_Exercise instructions_
From the entries below, copy every line holding the word "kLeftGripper".

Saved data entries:
+--

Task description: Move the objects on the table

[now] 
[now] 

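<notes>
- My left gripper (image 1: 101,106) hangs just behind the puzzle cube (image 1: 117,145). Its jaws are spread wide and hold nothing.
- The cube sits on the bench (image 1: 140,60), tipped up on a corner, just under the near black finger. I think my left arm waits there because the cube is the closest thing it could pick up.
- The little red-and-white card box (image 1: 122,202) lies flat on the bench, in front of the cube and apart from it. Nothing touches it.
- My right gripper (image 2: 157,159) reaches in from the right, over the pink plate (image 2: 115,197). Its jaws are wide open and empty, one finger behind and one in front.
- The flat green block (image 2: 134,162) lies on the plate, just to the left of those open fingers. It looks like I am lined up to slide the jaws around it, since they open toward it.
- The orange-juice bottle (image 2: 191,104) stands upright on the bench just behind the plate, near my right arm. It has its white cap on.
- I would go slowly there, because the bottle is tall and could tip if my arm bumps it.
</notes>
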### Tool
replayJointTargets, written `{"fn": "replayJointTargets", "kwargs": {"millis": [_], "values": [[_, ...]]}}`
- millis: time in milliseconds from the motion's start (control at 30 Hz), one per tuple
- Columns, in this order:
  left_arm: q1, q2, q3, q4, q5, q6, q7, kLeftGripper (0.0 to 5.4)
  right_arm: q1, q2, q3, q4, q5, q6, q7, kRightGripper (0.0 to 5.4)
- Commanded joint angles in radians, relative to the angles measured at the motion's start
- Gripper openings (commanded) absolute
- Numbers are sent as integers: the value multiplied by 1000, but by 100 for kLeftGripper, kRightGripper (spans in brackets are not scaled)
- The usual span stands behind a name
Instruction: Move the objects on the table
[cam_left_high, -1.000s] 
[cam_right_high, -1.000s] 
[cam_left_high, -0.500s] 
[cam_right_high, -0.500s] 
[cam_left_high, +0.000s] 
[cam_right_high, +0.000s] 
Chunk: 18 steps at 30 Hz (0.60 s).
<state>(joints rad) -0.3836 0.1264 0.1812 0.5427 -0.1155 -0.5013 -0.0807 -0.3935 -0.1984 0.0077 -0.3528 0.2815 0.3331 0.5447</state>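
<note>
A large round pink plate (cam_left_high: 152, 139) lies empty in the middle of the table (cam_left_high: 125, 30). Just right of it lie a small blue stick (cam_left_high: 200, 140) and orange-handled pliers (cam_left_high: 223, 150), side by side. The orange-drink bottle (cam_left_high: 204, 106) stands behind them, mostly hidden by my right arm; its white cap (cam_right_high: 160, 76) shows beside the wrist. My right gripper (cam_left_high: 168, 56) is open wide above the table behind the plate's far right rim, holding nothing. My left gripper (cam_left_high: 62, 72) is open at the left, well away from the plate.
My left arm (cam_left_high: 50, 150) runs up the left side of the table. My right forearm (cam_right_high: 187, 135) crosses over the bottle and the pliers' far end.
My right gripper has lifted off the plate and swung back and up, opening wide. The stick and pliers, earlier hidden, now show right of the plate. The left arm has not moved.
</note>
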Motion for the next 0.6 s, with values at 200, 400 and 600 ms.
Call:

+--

_The completed task_
  left_arm: q1, q2, q3, q4, q5, q6, q7, kLeftGripper (0.0 to 5.4)
- Numbers are sent as integers: the value multiplied by 1000, but by 100 for kLeftGripper, kRightGripper (spans in brackets are not scaled)

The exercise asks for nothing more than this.